• _About this exercise_: Reproduce the entries that follow precisely, setting aside any images.

• _The data_:
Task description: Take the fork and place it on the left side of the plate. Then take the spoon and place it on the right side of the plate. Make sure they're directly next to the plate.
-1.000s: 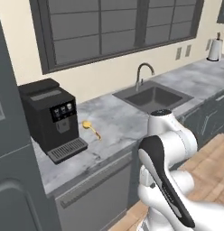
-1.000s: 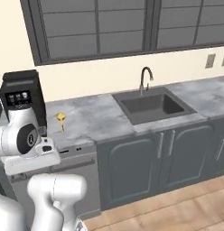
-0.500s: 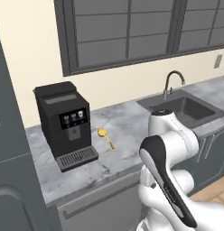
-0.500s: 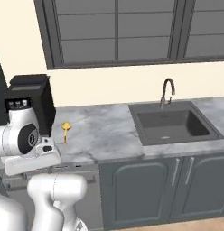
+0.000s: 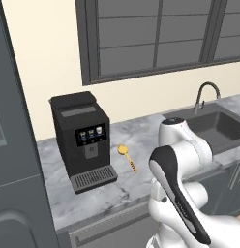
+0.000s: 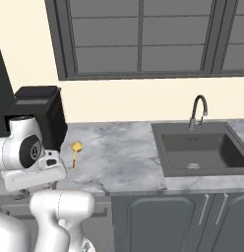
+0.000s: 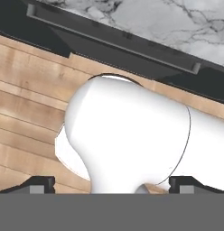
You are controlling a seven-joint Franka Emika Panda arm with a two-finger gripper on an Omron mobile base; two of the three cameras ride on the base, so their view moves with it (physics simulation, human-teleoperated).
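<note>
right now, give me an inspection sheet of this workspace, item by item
Surface: grey marbled counter running along the wall, bare stretch between the coffee machine and the sink.
Job's things: the spoon lies flat on the counter just right of the coffee machine, bowl toward the wall, handle toward the counter edge, touching nothing. Fork and plate: nothing seen.
Clutter: black coffee machine with its drip tray at the front.
Grippers: gripper looks down past the robot's own body at the wood floor; fingertips sit far apart, nothing between them.
Cables: nothing seen.
Surroundings: dark sink with a curved tap, window above, grey cabinet doors below.
</note>
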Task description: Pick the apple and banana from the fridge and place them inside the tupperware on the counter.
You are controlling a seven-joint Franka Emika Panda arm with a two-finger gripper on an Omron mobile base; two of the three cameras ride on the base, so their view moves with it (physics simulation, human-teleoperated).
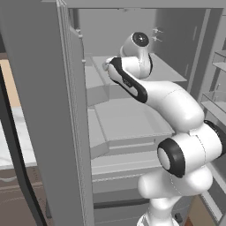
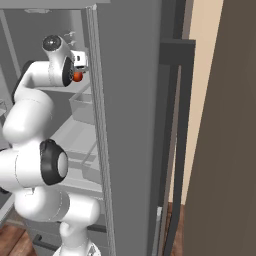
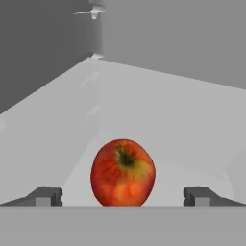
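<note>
No readable text, label, brand, number or sign showing anywhere (all surfaces rendered plain).

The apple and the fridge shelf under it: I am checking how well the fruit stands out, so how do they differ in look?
The apple is red with a yellow-green patch at its stem; the fridge shelf is plain pale grey. The apple is round and glossy; the shelf is flat and matte. The apple is small; the shelf stretches wide around it. Both lie ahead of the open gripper.
</note>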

• _Solution to the problem_:
Task description: Take the fork and place it on the left side of the plate. Then take the spoon and place it on the right side of the plate. Make sure they're directly next to the plate.
-1.000s: 
-1.000s: 
-0.500s: 
-0.500s: 
+0.000s: 
+0.000s: 
+0.000s: 
You are controlling a seven-joint Franka Emika Panda arm with a two-finger gripper on an Omron mobile base; two of the three cameras ride on the base, so their view moves with it (physics simulation, human-teleoperated).
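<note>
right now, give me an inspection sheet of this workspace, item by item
Surface: grey marbled counter running along the wall, bare stretch between the coffee machine and the sink.
Job's things: the spoon lies flat on the counter just right of the coffee machine, bowl toward the wall, handle toward the counter edge, touching nothing. Fork and plate: nothing seen.
Clutter: black coffee machine with its drip tray at the front.
Grippers: gripper looks down past the robot's own body at the wood floor; fingertips sit far apart, nothing between them.
Cables: nothing seen.
Surroundings: dark sink with a curved tap, window above, grey cabinet doors below.
</note>
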Task description: Pick the apple and banana from the fridge and place them inside the tupperware on the counter.
You are controlling a seven-joint Franka Emika Panda arm with a two-finger gripper on an Omron mobile base; two of the three cameras ride on the base, so their view moves with it (physics simulation, human-teleoperated).
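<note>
No readable text, label, brand, number or sign showing anywhere (all surfaces rendered plain).

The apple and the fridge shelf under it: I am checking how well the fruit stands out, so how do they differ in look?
The apple is red with a yellow-green patch at its stem; the fridge shelf is plain pale grey. The apple is round and glossy; the shelf is flat and matte. The apple is small; the shelf stretches wide around it. Both lie ahead of the open gripper.
</note>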

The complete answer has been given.